"Ponto de vista" ("Semimórias"): Em 5 de Março de 1974, um documento histórico.


("Semimórias")

   Em 5 de Março de 1974, um documento histórico.

No passado dia 1 de Abril (quiçá simbolicamente...) iniciei a publicação de alguns textos relativos a acontecimentos que ainda bruxuleavam na minha memória, não deixando de frisar que admitia que enfermassem de lapsos que, a serem confirmados, seriam prontamente corrigidos. Daí, o neologismo "semimórias" de "semi" e de "memórias".

Nesse primeiro texto referia-me à aprovação de uma larga maioria dos cerca de 170 oficiais do Exército que em 5 de Março de 1974 aprovaram em Cascais o conteúdo de um texto intitulado "O Movimento, as Forças Armadas, e a Nação" (que viria a constituir o documento de referência em que se basearia o Programa do "Movimento das Forças Armadas"), tendo eu, conjuntamente com dois Oficiais de Marinha, participado em tal reunião a título de observador convidado.

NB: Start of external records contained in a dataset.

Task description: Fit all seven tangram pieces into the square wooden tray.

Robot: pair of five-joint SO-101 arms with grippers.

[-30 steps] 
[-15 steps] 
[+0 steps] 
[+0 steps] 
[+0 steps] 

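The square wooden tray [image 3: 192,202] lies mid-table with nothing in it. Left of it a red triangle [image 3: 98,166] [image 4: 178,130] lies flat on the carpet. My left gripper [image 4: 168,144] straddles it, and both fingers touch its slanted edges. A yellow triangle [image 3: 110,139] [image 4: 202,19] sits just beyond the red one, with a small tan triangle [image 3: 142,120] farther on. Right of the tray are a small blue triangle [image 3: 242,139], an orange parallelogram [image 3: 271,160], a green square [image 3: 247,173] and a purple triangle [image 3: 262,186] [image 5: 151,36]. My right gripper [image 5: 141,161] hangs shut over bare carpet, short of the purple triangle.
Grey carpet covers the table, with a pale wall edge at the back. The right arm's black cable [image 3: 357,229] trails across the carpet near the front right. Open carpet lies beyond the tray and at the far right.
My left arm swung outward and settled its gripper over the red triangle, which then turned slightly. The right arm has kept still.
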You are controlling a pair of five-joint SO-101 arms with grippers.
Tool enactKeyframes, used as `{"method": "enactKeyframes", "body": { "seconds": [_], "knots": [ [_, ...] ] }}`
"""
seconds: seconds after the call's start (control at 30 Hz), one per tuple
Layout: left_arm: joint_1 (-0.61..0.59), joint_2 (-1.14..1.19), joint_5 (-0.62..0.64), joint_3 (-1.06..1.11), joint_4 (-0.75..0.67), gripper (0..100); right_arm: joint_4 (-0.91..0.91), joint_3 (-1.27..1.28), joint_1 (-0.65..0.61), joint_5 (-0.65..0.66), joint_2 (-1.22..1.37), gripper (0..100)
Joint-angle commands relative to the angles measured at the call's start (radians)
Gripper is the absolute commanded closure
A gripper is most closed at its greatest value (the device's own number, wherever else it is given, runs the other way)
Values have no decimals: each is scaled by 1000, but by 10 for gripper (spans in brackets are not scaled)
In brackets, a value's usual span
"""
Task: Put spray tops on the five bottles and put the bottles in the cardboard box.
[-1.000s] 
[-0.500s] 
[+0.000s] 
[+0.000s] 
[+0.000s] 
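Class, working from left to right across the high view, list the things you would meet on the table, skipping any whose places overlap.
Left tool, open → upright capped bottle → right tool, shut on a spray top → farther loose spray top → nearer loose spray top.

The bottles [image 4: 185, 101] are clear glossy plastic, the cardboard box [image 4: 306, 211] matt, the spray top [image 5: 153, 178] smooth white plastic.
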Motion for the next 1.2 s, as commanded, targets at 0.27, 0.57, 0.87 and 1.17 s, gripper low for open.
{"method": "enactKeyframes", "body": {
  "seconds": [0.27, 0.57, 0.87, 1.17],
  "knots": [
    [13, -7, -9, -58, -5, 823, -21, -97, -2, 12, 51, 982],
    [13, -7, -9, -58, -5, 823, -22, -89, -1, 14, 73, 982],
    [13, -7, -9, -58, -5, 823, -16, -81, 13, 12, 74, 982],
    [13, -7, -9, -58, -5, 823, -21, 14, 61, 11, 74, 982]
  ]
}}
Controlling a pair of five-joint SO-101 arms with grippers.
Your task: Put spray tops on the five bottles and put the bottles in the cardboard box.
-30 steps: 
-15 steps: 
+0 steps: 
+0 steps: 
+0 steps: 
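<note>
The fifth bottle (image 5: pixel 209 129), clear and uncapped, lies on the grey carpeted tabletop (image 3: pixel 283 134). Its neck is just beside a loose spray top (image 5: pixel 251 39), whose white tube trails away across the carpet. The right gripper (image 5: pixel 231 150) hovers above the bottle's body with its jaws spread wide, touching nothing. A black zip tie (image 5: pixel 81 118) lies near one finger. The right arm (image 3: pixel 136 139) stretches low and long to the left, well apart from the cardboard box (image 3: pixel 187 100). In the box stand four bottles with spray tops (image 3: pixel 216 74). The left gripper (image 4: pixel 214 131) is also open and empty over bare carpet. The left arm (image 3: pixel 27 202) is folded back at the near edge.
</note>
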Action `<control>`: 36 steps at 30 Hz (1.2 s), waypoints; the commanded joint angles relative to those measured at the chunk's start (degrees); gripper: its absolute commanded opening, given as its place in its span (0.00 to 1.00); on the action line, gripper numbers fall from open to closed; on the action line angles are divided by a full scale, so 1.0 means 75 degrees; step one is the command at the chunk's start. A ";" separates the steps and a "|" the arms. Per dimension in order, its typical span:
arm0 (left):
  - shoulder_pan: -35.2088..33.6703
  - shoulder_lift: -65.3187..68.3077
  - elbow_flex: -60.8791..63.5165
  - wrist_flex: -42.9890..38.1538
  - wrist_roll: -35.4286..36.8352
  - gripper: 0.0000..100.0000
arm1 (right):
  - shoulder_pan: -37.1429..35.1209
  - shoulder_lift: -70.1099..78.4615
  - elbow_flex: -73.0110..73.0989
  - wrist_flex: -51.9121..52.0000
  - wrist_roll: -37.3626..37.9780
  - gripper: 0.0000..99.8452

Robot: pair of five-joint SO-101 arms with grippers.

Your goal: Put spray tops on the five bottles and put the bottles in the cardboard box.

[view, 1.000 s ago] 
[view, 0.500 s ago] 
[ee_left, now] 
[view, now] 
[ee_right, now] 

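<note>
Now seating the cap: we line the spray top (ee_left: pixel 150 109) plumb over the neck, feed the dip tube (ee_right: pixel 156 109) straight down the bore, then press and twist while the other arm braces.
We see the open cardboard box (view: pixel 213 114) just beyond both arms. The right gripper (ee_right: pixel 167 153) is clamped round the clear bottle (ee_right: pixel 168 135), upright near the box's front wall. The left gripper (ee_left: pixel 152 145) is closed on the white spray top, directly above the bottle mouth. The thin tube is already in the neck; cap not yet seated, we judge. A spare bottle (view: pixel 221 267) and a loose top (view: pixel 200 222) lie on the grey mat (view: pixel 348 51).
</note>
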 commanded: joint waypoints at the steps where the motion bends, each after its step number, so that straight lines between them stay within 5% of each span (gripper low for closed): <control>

A história da elaboração do citado documento tem aspectos curiosos, de que conheço alguns episódios, coroados por uma reunião final, poucos dias antes da ocorrida em Cascais, e para a qual o então Major Hugo dos Santos me convidou a participar dado ter sido principalmente com ele - um dos Oficiais do Exército mais activos nas múltiplas reuniões que ocorriam desde meados de Setembro de 1973 no âmbito de análises das razões de insatisfação com diversos aspectos de políticas governamentais - que eu me reunia desde o princípio de Outubro de 1973, transmitindo depois os conteúdos de tais reuniões para diversos Oficiais - colocados em unidades que abarcavam a maioria das unidades e serviços da Marinha - igualmente preocupados com tais políticas (Oficiais - na sua grande maioria mais jovens - que obviamente também contactavam com os seus pares nos outros Ramos das Forças Armadas).

A citada reunião final teve lugar em casa do então Major Piloto-Aviador Seabra, em Algés, na qual participaram outros dois Oficiais da Força Aérea Portuguesa, quatro do Exército (entre eles o então Tenente-Coronel Costa Brás e o então Major Melo Antunes), e três da Marinha (entre os quais o autor do presente texto).

(Para amenizar um pouco a presente descrição, um pormenor mais divertido: os participantes na reunião - salvo o Major Seabra - encontraram-se previamente no jardim de Algés, perto da estação de comboios, e deslocaram-se a pé, em grupos de três cada visando não atraír assim muitas atenções, até ao local previsto; aí chegados, um dos Oficiais desata a praguejar insultando o "guia" que o tinha conduzido até lá, e perante a surpresa dos restantes explicou que tinha saído de casa bem cedo para ir ao sítio do encontro preliminar - para depois regressar "a casa", pois residia (e reside) no mesmo prédio onde morava (e mora) o anfitrião !).

Iniciada a reunião, o Major Seabra congratula-se pelo facto de ser em sua casa a primeira reunião daquele tipo em que participavam Oficiais dos três Ramos das Forças Armadas, incluindo Oficiais Superiores, e passou a palavra aos participantes, que após uma análise preliminar dos textos apresentados se detiveram mais sobre o que continha reflexões de cariz mais global e profundo - o que tinha sido elaborado por Ernesto Melo Antunes, que fez então um breve resumo do documento, referindo ter tido a colaboração de outros Oficiais, entre os quais dois ali presentes, não referindo quais.

Tratava-se do texto que, após diversas propostas de aperfeiçoamento por parte de alguns dos restantes Oficiais, viria a ser apreciado dias depois (5 de Março) no já referido encontro de Cascais.

A minha intervenção situou-se essencialmente na redacção dos últimos parágrafos da pág.3, que transcrevo:

    "(...) sem democratização do País não é possível pensar em qualquer solução válida para os gravíssimos problemas que se abatem sobre nós.
    Trata-se, portanto, antes de mais nada e acima de tudo, da obtenção a curto prazo de uma solução para o problema das Instituições no quadro de uma democracia política.".


Mais tarde vim a saber que a versão inicial do notável documento apresentado pelo então Major Melo Antunes tinha sido preparada com a colaboração de dois distintos Oficiais de Marinha, em dois encontros - um em Algés, e outro em Lisboa - facto que viria a ser dado a conhecer publicamente em livro apresentado cerca de 40 anos depois.

10 de Junho de 2018.
(Dia de Portugal, de Camões, e das Comunidades Portuguesas).